Emerge disso uma passagem escrita por um pacifista. Acho que é muito importante para o pacifismo contemporâneo transcrevê-la sobre a guerra em curso na Ucrânia: “A própria ideia de paz é condenada pela mídia ocidental como ‘putiniana’ assim como a capitulação de Munique. Ora, não é possível haver capitulação exceto com um exército irremediavelmente vencido, como ocorreu com o exército francês em 1871 e em 1940. Mas, no que concerne à guerra atual, resta um relativo equilíbrio de forças, que cria as condições objetivas para um compromisso”.

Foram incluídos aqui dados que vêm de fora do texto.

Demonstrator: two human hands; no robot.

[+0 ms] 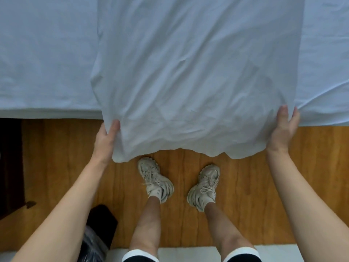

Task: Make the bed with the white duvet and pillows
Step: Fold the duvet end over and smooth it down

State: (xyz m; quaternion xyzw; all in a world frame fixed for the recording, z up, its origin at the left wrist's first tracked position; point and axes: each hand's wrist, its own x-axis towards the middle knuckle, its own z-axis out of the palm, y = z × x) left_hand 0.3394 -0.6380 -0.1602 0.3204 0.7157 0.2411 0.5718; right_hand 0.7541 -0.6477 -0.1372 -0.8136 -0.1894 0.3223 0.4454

Portanto, Morin é um pacifista à maneira de Habermas: armar a Ucrânia é indispensável para a paz e deve ser feito, não na perspectiva de sabe-se lá qual “vitória”, mas sim de uma “não capitulação”, porque a capitulação impediria na raiz todo compromisso e, portanto, toda negociação.
Para chegar a esse ponto difícil, é necessário renunciar – por todas as partes – às intenções imperialistas e às propagandas ideológicas que acreditam na paz apenas mediante a opressão militar ou, inversamente, apenas com a renúncia unilateral à defesa do país agredido.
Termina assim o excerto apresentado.